(SUPPLIED INFORMATION Opens)

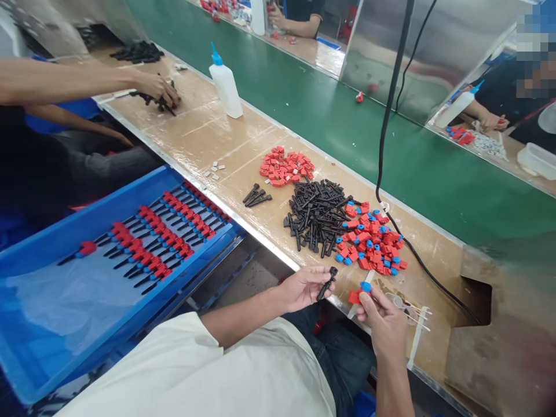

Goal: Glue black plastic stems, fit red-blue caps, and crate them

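Note:
My left hand pinches a black plastic stick-like part with a wider head, held near the bench edge. In my right hand is a small red-and-blue plastic piece, gripped between thumb and fingers with its blue end up. The two parts are close together but apart. Just beyond my hands lies a heap of red-and-blue pieces. Beside it is a heap of black stick parts, and farther back a pile of red pieces.
A blue tray at left holds rows of joined red, blue and black parts. A white glue bottle stands on the bench. A black cable hangs across the green belt. A co-worker's hand handles black parts at left.

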Available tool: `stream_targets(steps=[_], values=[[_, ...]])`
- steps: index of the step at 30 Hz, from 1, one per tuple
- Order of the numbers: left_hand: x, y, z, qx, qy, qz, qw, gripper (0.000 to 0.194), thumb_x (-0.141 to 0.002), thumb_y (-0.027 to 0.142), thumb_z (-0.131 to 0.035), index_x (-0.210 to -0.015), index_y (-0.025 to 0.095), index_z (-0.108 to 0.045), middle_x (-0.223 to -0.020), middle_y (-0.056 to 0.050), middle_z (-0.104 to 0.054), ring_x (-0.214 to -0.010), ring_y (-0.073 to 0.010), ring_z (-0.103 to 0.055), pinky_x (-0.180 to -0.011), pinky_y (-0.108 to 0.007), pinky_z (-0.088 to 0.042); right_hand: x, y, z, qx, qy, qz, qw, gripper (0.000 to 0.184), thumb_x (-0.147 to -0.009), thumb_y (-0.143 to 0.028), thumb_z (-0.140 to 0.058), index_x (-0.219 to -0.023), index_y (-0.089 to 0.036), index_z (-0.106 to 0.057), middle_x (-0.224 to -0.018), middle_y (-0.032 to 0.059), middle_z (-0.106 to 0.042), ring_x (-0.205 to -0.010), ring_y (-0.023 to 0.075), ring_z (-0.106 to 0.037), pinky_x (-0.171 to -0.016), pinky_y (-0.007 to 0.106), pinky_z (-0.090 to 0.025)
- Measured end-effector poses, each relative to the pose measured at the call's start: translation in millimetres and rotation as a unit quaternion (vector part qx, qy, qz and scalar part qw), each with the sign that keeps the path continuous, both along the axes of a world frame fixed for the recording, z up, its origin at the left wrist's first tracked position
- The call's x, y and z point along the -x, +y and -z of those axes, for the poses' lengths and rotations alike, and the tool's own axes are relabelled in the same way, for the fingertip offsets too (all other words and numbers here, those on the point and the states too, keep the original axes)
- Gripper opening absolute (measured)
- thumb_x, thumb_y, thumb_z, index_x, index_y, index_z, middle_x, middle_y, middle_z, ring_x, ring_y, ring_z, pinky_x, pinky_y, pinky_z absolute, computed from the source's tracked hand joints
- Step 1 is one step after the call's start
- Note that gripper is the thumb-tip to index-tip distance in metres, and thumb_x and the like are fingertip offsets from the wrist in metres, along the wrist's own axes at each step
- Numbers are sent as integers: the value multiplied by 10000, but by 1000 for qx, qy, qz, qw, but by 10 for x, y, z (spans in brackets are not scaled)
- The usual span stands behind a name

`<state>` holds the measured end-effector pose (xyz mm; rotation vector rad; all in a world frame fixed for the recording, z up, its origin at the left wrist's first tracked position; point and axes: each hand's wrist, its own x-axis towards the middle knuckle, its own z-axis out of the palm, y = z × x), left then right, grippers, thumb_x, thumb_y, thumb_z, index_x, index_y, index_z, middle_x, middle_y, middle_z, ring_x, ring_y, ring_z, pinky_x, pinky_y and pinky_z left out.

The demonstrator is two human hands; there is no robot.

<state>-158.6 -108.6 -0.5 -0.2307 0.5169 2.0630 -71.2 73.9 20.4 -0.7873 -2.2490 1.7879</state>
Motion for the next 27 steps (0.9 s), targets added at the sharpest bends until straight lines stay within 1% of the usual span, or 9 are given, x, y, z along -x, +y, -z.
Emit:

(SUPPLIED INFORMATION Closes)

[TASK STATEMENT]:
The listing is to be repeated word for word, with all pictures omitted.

[RESPONSE]:
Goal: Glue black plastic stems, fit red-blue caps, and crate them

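Note:
My left hand pinches a black plastic stick-like part with a wider head, held near the bench edge. In my right hand is a small red-and-blue plastic piece, gripped between thumb and fingers with its blue end up. The two parts are close together but apart. Just beyond my hands lies a heap of red-and-blue pieces. Beside it is a heap of black stick parts, and farther back a pile of red pieces.
A blue tray at left holds rows of joined red, blue and black parts. A white glue bottle stands on the bench. A black cable hangs across the green belt. A co-worker's hand handles black parts at left.
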
Available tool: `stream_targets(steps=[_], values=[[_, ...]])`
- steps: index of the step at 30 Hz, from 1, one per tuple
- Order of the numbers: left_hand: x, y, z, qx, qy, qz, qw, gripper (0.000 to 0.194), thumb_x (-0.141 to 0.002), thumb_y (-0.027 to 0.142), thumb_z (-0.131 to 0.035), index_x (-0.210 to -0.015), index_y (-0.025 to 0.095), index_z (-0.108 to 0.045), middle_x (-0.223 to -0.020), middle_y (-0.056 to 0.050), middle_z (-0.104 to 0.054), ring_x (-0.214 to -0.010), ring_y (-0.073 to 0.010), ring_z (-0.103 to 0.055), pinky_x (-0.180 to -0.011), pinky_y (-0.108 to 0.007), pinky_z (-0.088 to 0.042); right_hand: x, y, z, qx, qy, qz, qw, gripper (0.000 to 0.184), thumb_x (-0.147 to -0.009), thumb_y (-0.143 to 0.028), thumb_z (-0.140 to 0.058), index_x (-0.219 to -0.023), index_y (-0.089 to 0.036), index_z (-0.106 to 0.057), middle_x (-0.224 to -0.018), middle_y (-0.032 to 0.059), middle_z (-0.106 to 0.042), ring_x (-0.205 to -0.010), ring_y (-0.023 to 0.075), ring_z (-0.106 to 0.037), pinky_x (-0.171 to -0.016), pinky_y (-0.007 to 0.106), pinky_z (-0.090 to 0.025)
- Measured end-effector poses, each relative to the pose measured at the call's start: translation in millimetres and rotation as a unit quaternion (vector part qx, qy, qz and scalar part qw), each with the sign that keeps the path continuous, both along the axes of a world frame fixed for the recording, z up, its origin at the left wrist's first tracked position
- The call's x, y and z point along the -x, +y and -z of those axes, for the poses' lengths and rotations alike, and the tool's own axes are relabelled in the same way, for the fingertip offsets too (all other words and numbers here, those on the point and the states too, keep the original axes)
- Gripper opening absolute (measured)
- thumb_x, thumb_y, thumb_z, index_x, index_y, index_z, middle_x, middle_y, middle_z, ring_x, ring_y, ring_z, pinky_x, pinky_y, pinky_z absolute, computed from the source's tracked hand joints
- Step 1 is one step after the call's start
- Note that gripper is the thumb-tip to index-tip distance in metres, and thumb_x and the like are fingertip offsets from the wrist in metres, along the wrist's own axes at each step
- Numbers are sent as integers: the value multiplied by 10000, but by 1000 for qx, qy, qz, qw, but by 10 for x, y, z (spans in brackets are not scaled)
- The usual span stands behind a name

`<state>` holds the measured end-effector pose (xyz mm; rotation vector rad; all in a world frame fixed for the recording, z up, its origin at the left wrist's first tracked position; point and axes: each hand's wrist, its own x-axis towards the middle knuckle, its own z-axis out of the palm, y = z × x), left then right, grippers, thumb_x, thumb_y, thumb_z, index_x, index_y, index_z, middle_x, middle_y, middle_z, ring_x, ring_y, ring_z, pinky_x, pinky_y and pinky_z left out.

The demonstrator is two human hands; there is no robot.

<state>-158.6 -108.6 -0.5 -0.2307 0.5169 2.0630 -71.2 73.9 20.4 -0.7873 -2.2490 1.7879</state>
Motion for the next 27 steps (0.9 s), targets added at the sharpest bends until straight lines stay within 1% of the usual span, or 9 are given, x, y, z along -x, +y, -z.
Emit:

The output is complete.